> Problem description: Please count the lines in the data below that hold "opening" and answer with the number by itself.

══ Working data

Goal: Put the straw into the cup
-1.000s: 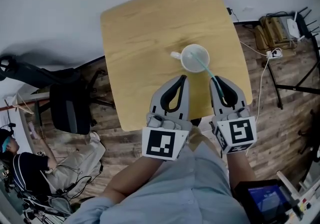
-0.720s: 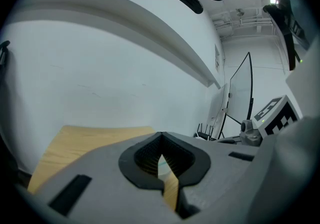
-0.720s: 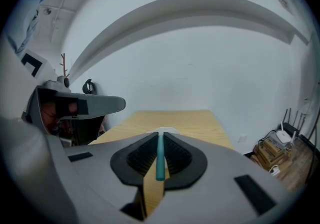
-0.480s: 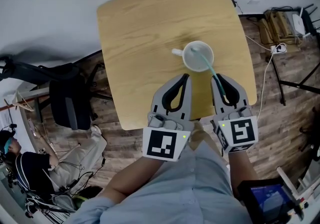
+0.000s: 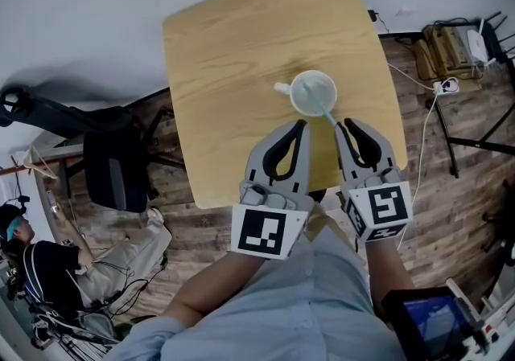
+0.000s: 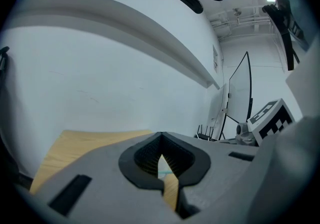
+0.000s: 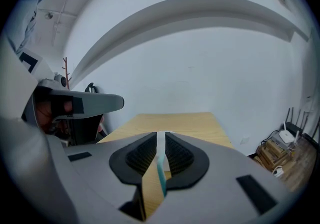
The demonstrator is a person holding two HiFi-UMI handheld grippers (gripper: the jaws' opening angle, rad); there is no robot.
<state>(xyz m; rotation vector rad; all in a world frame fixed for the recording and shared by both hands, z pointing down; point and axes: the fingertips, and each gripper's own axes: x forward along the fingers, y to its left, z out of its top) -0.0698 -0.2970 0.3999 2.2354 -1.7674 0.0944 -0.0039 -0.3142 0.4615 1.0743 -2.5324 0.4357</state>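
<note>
- Well to the left of the cup (image 5: pixel 294 102), beyond the edge of the wooden table (image 5: pixel 225 62), stands a black office chair (image 5: pixel 113 166)
- The left gripper (image 5: pixel 299 123) sits on the person's side of the cup and slightly left of it, its tips close to the cup's wall; its jaws are pressed together with nothing held between them
- The white cup stands upright on the table, handle pointing left
- The teal straw (image 5: pixel 326 112) has one end inside the cup and leans out over the rim on the near right side
- The right gripper (image 5: pixel 346 123) is just right of the cup on the person's side, jaws clamped on the straw's outer end
</note>
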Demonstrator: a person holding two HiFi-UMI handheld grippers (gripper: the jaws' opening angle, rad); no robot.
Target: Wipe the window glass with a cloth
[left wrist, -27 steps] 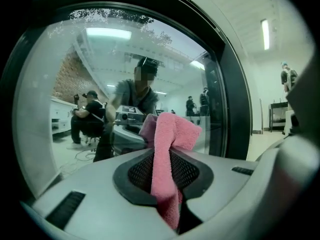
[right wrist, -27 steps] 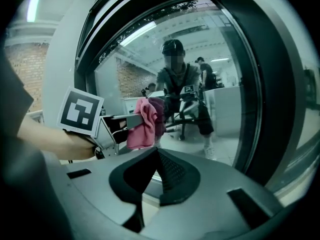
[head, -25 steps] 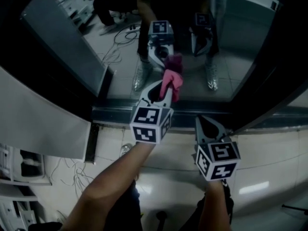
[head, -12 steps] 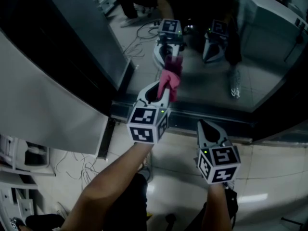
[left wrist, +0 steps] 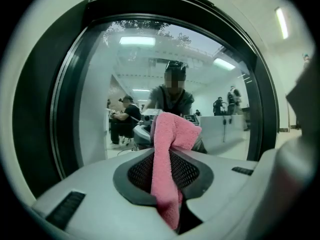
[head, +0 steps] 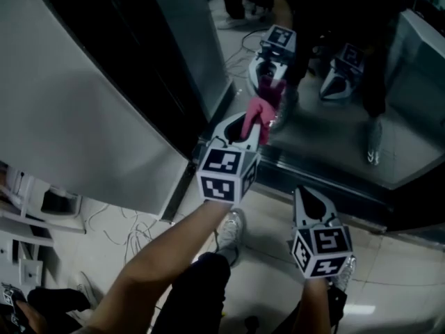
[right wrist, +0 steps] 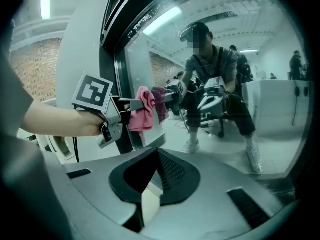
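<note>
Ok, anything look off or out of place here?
Nothing stands out. The pink cloth is clamped in the left gripper and drapes a bit unevenly, its tip up at the window glass. The right gripper hangs back, shut and empty.

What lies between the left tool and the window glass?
Only the pink cloth, clamped by the left tool; its free end appears to meet the window glass. The right gripper view shows this.

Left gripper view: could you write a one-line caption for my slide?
Left gripper shut on a pink cloth, held up before the reflective window glass.
</note>
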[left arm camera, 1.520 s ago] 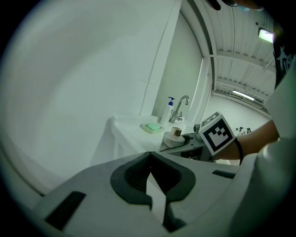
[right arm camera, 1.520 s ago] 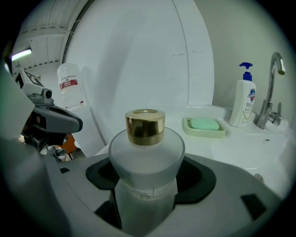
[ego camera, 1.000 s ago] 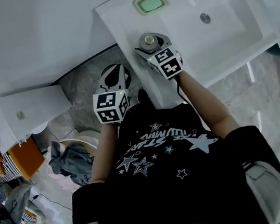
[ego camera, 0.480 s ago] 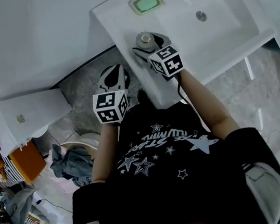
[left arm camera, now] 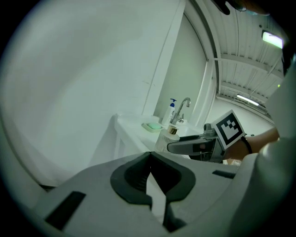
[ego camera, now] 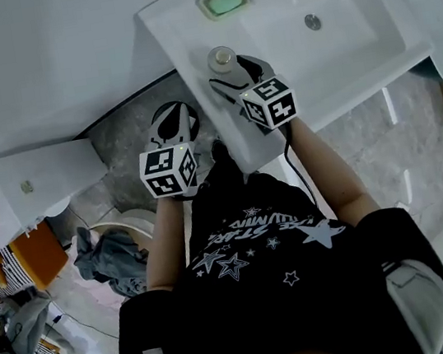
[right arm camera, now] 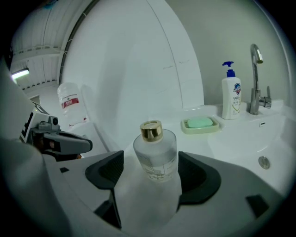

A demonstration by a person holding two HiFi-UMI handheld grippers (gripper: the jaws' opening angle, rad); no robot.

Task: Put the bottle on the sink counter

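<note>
1. Frosted glass bottle: squat round body, gold cap, faint label on the front.
2. Upright on the white sink counter, on the flat strip left of the basin, nearer than the soap dish.
3. Right gripper open, one jaw on either side of the bottle, a sliver of gap at the left pad.
4. Left gripper closed on nothing, held off the counter's side above grey marbled floor.
5. Farther back: green soap in the dish, pump bottle, chrome faucet; round drain down in the basin.
6. Plain white walls all around.
</note>
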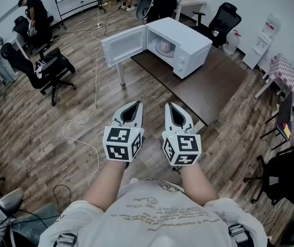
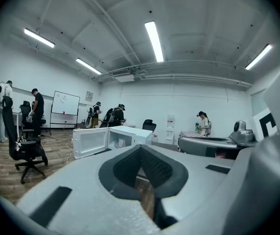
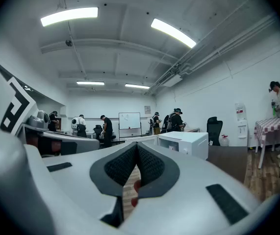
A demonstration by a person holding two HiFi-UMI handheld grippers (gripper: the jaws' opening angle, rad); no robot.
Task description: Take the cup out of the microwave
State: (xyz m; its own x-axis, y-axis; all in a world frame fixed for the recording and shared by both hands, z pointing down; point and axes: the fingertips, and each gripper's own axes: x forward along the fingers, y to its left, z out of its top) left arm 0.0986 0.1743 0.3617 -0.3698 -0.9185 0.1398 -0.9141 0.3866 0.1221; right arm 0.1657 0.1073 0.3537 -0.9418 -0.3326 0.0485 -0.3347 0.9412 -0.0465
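Sitting inside boxy white open microwave point(image 1: 187, 39): pale rounded cup point(image 1: 165, 48)

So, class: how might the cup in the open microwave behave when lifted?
The cup looks pale, rounded and smooth: probably rigid, perhaps slippery and breakable. It seems wide and low, so unlikely to tip. Contents are hidden, so weight is uncertain.

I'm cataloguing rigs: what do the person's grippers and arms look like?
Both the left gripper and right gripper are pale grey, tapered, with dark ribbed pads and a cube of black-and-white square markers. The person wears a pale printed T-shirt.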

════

> Written reply: 4